The Convergent Future
Looking at these three papers together, I see a phenomena that I’ve taken to calling "convergent intelligence." When different types of machine intelligence are being developed, independently, in different fields, we must assume that those intelligences find each other, eventually. The result of that combination may be synergistic, or nothing at all. But in the case of these three particular papers, I think it solves a lot of the challenges of the ‘Architect Bot.’
Imagine an architectural AI that doesn't just generate building designs but adapts them to local resources, climate contexts, and specific site conditions - then provides constructable solutions tailored to that specific time/place. It wouldn't just say "use this material" because it picked it up from some training data, but would understand whether that material is available locally, affordable, culturally appropriate, and suitable for the local climate and building practices.
This vision stands in stark contrast to much of our current discourse around AI, which often focuses either on specialized narrow AI or hypothetical superintelligence. These papers suggest a middle path—systems of increasing capability that remain deeply grounded in specific contexts and physical realities.
Three Steps to Train an Architect Bot
Multiple firms that I’m aware of are now trying to train AIs on their past projects, in different ways. Under a convergent intelligence model, this approach is likely misdirected, regardless, because mining one’s own past projects as a source of validated training data only gives an AI access to the solutions found therein. Since every architectural project is essentially a one-off, every new project shifts the context, however slightly, thereby eliciting the contextual awareness problem described above. Moreover, training on drawings & BIM models is flawed because drawings don’t always speak to the reasoning that gave rise to them.
Instead of prioritizing fidelity to past projects as a form of validated knowledge, building an architectural intelligence should prioritize:
Contextual Awareness: Future systems will need to be able to evaluate contextual compatibility even when (perhaps, especially when) a proposed answer violates their own training data. If an AIs training data is telling it that the rural clinic in Kenya needs a giant glass curtain wall, because all of its training data is on medical clinics in Europe and the US, the AI will need to be able to pick up on clues from the design’s context and violate the answer suggested by its initial training.
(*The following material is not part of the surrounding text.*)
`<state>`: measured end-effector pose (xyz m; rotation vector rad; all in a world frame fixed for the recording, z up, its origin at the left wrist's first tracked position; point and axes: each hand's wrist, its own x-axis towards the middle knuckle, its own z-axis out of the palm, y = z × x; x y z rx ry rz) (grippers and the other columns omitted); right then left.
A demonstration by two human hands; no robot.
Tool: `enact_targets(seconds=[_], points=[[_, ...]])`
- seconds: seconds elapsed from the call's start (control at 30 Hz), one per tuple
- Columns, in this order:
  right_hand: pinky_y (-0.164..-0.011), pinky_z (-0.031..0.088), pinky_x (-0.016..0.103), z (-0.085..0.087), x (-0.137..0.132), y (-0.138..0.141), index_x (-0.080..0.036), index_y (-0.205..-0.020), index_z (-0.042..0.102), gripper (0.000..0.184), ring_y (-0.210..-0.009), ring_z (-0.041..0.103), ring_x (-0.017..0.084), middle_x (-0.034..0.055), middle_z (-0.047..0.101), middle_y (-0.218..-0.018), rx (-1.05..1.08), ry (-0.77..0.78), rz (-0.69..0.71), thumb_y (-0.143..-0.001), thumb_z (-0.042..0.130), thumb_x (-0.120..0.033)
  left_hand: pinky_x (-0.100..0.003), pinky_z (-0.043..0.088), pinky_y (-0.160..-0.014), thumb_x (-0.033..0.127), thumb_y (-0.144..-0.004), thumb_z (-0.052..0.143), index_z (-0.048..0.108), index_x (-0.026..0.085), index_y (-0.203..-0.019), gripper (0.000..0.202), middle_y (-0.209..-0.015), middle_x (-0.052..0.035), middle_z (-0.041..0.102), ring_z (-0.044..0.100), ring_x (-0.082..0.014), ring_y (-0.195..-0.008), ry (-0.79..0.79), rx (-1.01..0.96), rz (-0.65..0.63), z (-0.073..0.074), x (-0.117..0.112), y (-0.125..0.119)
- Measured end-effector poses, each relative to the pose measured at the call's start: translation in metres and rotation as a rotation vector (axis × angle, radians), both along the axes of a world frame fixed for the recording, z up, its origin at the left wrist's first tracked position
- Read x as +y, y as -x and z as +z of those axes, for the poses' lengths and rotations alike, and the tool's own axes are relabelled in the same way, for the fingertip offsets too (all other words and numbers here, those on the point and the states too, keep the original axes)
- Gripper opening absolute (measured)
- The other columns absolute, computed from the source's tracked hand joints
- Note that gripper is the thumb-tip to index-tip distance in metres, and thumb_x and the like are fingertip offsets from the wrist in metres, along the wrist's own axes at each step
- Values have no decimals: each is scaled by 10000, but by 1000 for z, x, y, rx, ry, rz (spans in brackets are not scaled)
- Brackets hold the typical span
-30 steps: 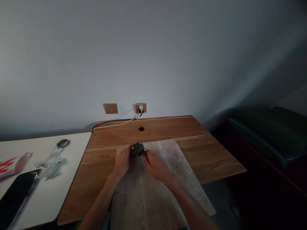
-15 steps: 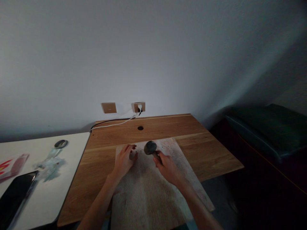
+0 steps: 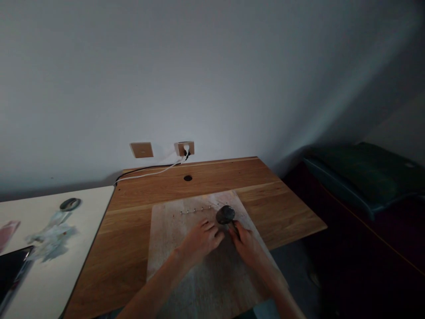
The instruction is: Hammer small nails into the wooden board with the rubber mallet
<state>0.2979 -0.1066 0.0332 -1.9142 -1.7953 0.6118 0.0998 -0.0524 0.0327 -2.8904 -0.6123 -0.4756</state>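
Note:
My right hand (image 3: 245, 243) grips the handle of a dark mallet (image 3: 225, 214), its round head raised over a worn wooden board (image 3: 186, 283). Close by on the left, my left hand (image 3: 204, 237) has its fingers curled together above the same board. Whether anything sits between those fingertips is hidden. A row of small nails (image 3: 195, 211) stands along the far part of the board, just beyond my left hand. The mallet head covers part of the board's far right area.
Under the board is a brown wooden table (image 3: 279, 199). On the left, a white table (image 3: 83, 248) holds a phone (image 3: 13, 270), crumpled plastic (image 3: 53, 239) and a round dark object (image 3: 70, 204). Cables run to a wall socket (image 3: 185, 149). A dark green cushion (image 3: 365, 173) lies right.
My left hand has moved right and nearer, its fingers now more curled, uncovering the row of nails. The mallet has shifted right with my right hand. The view has turned slightly right.

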Motion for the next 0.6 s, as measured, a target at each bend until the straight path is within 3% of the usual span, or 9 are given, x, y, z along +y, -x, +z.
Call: enact_targets(seconds=[0.07,0.17,0.27,0.33,0.6], points=[[-690,452,323,0,0,0,-170,-1174,634,330,-861,734,282,118,765,-909,22,0,5,-997,399,-318,-375,496,-911,135,-938,614,681,217,-1012,129,-914,-32,704,662,-218,-945,89,-49,60,-2,4,18],[-703,465,332,3,-1,-1,-177,-1182,635,343,-854,729,281,106,755,-887,49,14,2,-998,394,-339,-383,518,-920,128,-938,576,711,252,-1050,214,-990,-35,725,672,-218,-959,245,-232,255,-6,17,61],[-692,473,339,2,-1,0,-177,-1203,639,360,-781,715,273,81,730,-795,53,37,-18,-993,396,-339,-377,543,-911,206,-952,552,721,257,-1024,191,-1001,-36,741,685,-218,-966,403,-468,496,-14,32,103],[-693,481,354,1,-2,0,-169,-1215,646,378,-768,707,283,83,719,-769,38,40,-42,-984,405,-345,-372,553,-904,235,-933,570,723,257,-993,165,-990,-29,750,693,-216,-949,460,-560,572,-19,39,122],[-707,486,398,3,-2,0,-203,-1149,676,353,-809,713,328,109,727,-813,36,20,-62,-967,417,-359,-362,557,-861,256,-918,588,713,247,-921,126,-938,-29,750,699,-216,-898,478,-618,592,-31,43,127]])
Self-Improving Systems: Any architectural AI, trained on any amount of past data, will face challenges, since every architectural project is essentially a one-off. Builders of future systems shouldn’t necessarily avoid the knowledge embodied in past projects, but it’s crucial to build in self-improving capabilities, so that systems can experiment and learn in their own experimental space when facing new project challenges.
Physics-Aware Generation: I know a few research labs and startups that have been working to develop plan generators and such. It makes intuitive sense: a good design yields a good building, so you should train your AI on good designs, so that they will make more good designs, which make for good buildings. It’s also a lot easier to train an AI on pdf or IFC files than it is to drag the AI out into the field and show it how to caulk a window jamb. But an architect designs the way that they do because they are aware of how those lines and dots translate into the real world. That is the knowledge that ultimately can tell an architect whether a line or dot is in the right place.
For architects, this represents both an opportunity and a challenge. Architecture has always been about negotiating between abstract principles and concrete realities, between universal human needs and specific local conditions. This contextually aware, physically grounded AI might be the kind of partner that actually enhances architectural practice. As opposed to what we’re doing now, which seems hell-bent on replacing it.